Under 18s are to be banned from having fireworks in public places, as part of new laws aimed at tackling their "loutish" misuse.
Fireworks injure more than 1,000 people a year
The most powerful fireworks will also be banned and fines for people seen throwing fireworks doubled to £80, the government said.
Announcing the decision ahead of the traditional bonfire night celebrations, Trade and Industry Secretary Patricia Hewitt said she wanted to "drive the fireworks thugs off the street".
The measures come as police in Merseyside launch an investigation after a firework was thrown through the window of a police car on Monday night.
An explosion sent a shower of glass across the street in Tuebrook, Liverpool, but nobody was injured.
The new restrictions, which will become law before Christmas, will be followed by plans for further restrictions on the use of fireworks which could make future bonfire nights much quieter affairs.
The government proposes:
- A complete ban on fireworks known as airbombs
- A national curfew banning the use of fireworks during anti-social hours
- A noise limit of 120 decibels on fireworks available to the public
- Compulsory training for operators of public firework displays
- Stricter licensing for the sale of fireworks
Ms Hewitt said: "In the right place and the right time fireworks are a real source of pleasure and we want families to enjoy the safe use of fireworks in
their gardens and in public displays.
"But people across the UK are sick of being terrorised by irresponsible use of fireworks."

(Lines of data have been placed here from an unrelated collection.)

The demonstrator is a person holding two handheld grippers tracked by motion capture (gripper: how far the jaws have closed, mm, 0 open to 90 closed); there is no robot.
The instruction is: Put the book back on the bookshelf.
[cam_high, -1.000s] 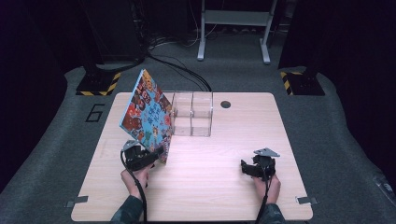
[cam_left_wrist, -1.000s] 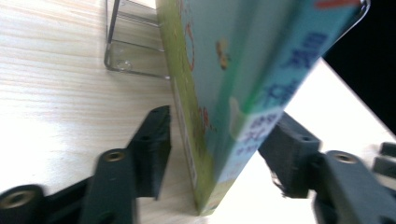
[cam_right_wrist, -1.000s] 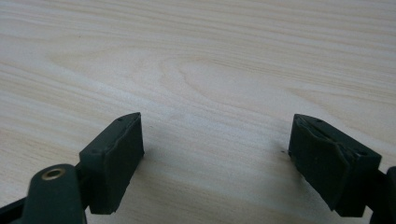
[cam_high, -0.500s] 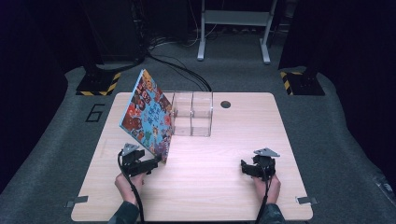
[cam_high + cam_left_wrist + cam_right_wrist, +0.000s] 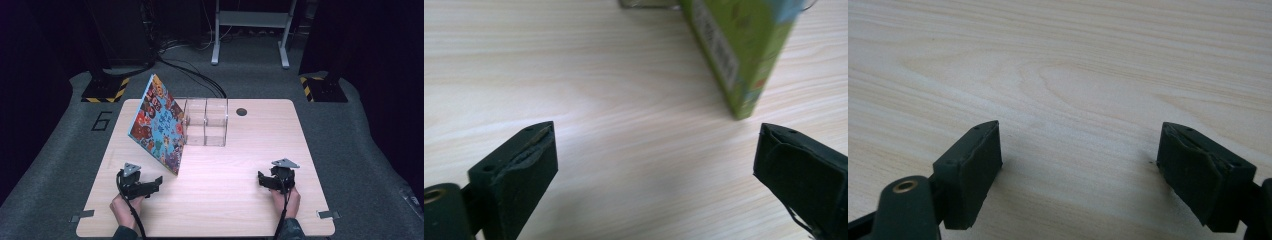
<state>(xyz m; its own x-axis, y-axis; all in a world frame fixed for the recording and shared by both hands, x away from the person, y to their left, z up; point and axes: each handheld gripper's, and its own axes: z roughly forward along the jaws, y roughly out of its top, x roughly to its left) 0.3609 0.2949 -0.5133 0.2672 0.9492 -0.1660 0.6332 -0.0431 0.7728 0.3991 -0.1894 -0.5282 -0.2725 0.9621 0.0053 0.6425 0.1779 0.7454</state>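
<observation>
A colourful picture book (image 5: pixel 159 125) stands tilted on the table, its top leaning against a clear plastic box (image 5: pixel 206 122) with several compartments. My left gripper (image 5: pixel 156 182) lies just in front of the book's near lower corner, apart from it. Its jaws have just been opening and stand open with nothing between them. In the left gripper view the book's green corner (image 5: pixel 734 60) rests on the wood beyond my left gripper (image 5: pixel 654 150). My right gripper (image 5: pixel 262 181) rests near the table's front right, open over bare wood (image 5: pixel 1080 150).
The light wooden table (image 5: pixel 225 210) has a round dark hole (image 5: pixel 241 111) at the back, right of the box. Cables and a grey metal stand (image 5: pixel 250 30) are on the dark floor behind. Yellow-black striped bases (image 5: pixel 105 92) flank the far corners.
My left gripper has let go of the book's lower corner and drawn back toward the person and to the left. The book stays leaning on the box. The right gripper has not moved.
</observation>
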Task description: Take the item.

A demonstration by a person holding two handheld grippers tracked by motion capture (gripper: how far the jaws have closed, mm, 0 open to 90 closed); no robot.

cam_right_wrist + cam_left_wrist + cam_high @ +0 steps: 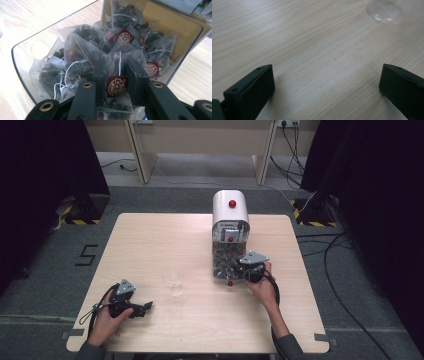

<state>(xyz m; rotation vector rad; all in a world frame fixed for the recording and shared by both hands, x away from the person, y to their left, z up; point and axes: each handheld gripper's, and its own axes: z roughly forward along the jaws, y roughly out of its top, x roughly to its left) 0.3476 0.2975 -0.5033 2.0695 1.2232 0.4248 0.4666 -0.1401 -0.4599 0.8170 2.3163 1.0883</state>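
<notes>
A: What is being taken hold of, and where is it found?

B: A tea bag (110, 75) is being taken from the clear tray (22, 53) at the foot of the white dispenser (230, 210), near the far middle of the table (150, 245). The tray is heaped with such bags. The right gripper (115, 75) has been brought in among them, and its jaws are seen drawn narrow around one bag, with the dark red paper tag (116, 85) and its string between them. Whether the pads are pressing on the mesh or merely flanking it cannot be told with certainty, though a grip appears to have been made.

A: How may the bag be expected to handle?

B: It is judged very light and soft. The fine mesh would be crushed or torn by hard squeezing, and the loose leaves inside give no stiffness. A hold at the upper corner, or on the tag and string, is thought safest. Neighbouring strings could be snagged, so a second bag might be dragged out.

A: And the other side?

B: The left gripper (131, 304) is held low over the near left of the table, its jaws spread wide with nothing between them. A clear glass cup (175, 283) is stood just beyond it.
</notes>
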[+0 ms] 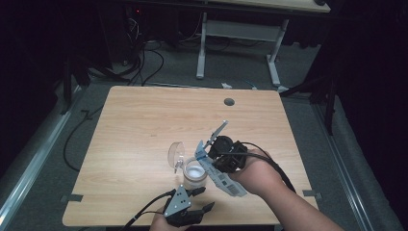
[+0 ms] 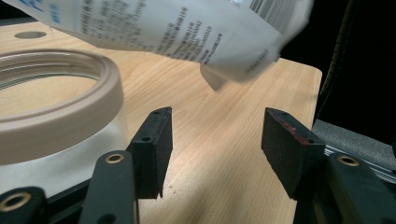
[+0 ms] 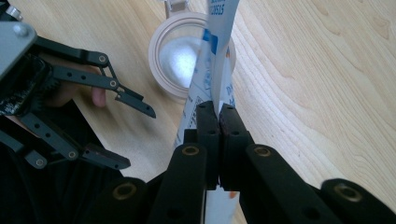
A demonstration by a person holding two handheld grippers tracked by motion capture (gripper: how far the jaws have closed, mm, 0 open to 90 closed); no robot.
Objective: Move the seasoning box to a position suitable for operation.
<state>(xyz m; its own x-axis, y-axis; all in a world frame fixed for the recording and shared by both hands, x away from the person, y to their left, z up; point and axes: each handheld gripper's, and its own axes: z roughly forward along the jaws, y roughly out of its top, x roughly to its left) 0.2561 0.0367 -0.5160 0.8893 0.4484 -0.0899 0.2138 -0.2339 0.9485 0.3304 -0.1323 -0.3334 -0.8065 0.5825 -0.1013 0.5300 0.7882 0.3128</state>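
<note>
Here, entries by item, working from the packet outward.

Packet: white printed sachet [image 1: 219,175], low centre of the high view, tilted with its upper end above the jar mouth; in the right gripper view it runs up the middle of the frame as a thin edge-on strip [image 3: 219,42]; in the left gripper view it crosses the top of the frame [image 2: 187,32].
Right gripper: [image 1: 226,179] jaws closed flat on the sachet, pads pressing both faces; the hand comes in from lower right of the high view.
Jar: small clear jar [image 1: 195,177] just left of the sachet, standing upright on the table; white powder in the bottom; beige rim at upper centre of the right gripper view [image 3: 161,74]; rim large at left of the left gripper view [image 2: 93,98].
Lid: clear round flip lid [image 1: 176,153] hinged open, standing up behind the jar.
Left gripper: [image 1: 202,199] at the bottom edge of the high view, just below the jar; jaws spread, nothing between them; pads [image 2: 154,149] apart from the jar wall.
Table: light wood top [image 1: 144,120]; round cable hole [image 1: 229,102] near its far edge, upper centre.
</note>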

She was backed by Home Secretary David Blunkett, who said: "In the wrong hands fireworks are not only noisy and alarming, they can be dangerous weapons that can be used to terrorise neighbourhoods."
John Bush, of retailer Millennium Fireworks, welcomed the decision to completely ban airbombs - a type of Roman Candle which fires a single loud explosion into the air.
Mr Bush said: "This latest move on air bombs - some of which sell for as cheaply as four for 99p - is taking pocket money fireworks out of the equation. And that is a good thing.
"Most of the abuse of fireworks has been coming from the cheaper end of the market."
An upsurge in fireworks-related crime has led some senior police officers to call for a total ban on the sale of fireworks.
The British Fireworks Association, which represents fireworks retailers, favours stricter laws but argues against a total ban.
It claims banning the sale of fireworks altogether would drive them underground - a view endorsed by the government.
Councils around the country receive thousands of complaints and more than 1,000 people are injured by fireworks annually.